Albert Cresswell, a native of Sheffield, was born in 1892 and was employed as a miner at Warsop Main Colliery, Shirebrook at the outbreak of the Great War. He enlisted in the 1st Battalion, Lincolnshire Regiment in September 1914 and proceeded to the Western Front on 16 April 1915, acting as stretcher-bearer to his regiment. He distinguished himself on 16 June 1915 when the 9th Brigade, of which the 1st Lincolns were in the second line, suffered under very heavy and accurate German artillery fire after their dawn attack on the German trenches at Bellawarde near Hooge. It was for his work during this heavy bombardment that Private Cresswell earned his D.C.M.

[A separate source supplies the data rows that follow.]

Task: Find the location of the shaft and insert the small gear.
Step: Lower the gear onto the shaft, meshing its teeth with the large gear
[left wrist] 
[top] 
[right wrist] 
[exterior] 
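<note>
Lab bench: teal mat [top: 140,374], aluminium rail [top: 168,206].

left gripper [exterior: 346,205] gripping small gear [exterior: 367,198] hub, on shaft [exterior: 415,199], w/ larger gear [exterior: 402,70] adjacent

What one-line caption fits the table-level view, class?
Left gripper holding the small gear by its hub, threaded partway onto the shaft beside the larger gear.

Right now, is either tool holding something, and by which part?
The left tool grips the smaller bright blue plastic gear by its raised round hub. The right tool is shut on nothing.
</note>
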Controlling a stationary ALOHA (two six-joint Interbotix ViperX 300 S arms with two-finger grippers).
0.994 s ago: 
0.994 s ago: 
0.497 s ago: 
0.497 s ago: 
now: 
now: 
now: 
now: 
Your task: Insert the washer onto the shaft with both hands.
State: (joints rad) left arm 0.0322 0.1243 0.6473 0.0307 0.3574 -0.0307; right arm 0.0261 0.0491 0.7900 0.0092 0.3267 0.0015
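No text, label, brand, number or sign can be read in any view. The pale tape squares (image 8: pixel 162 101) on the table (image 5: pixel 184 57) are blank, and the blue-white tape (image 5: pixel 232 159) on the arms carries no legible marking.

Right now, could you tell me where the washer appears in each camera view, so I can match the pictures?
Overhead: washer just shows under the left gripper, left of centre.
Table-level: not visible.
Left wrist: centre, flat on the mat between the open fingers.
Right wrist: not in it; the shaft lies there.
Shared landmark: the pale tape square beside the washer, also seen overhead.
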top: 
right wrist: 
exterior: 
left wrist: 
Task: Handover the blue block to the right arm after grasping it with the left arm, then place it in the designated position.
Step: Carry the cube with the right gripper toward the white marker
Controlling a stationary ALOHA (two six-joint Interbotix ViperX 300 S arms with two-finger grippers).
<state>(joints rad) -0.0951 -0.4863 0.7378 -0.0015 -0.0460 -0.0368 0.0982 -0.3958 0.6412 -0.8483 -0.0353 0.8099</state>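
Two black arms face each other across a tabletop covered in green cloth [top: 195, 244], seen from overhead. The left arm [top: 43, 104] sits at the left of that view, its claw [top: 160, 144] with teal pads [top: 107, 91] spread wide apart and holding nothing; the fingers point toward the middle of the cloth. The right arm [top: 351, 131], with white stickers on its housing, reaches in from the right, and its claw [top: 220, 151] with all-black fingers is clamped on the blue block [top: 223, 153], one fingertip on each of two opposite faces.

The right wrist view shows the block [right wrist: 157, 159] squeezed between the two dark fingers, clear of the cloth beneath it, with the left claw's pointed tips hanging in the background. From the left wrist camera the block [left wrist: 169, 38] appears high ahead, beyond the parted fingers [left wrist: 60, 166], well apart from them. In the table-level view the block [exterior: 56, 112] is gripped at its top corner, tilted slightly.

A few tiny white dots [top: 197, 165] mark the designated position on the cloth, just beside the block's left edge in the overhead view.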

The Regimental History, in detailing the circumstances of the award, emphasises just how well earned it was by quoting Brigade Major E. O. de C. Boys: ‘Private A. Creswell and an officer of the Liverpool Scottish were the bravest individuals I saw in action during this war.’

Cresswell was to be later wounded and transferred to the Labour Corps. He was discharged on 4 February 1919, surplus to military requirements (having suffered impairment since entry into the service), and was awarded a Silver War Badge.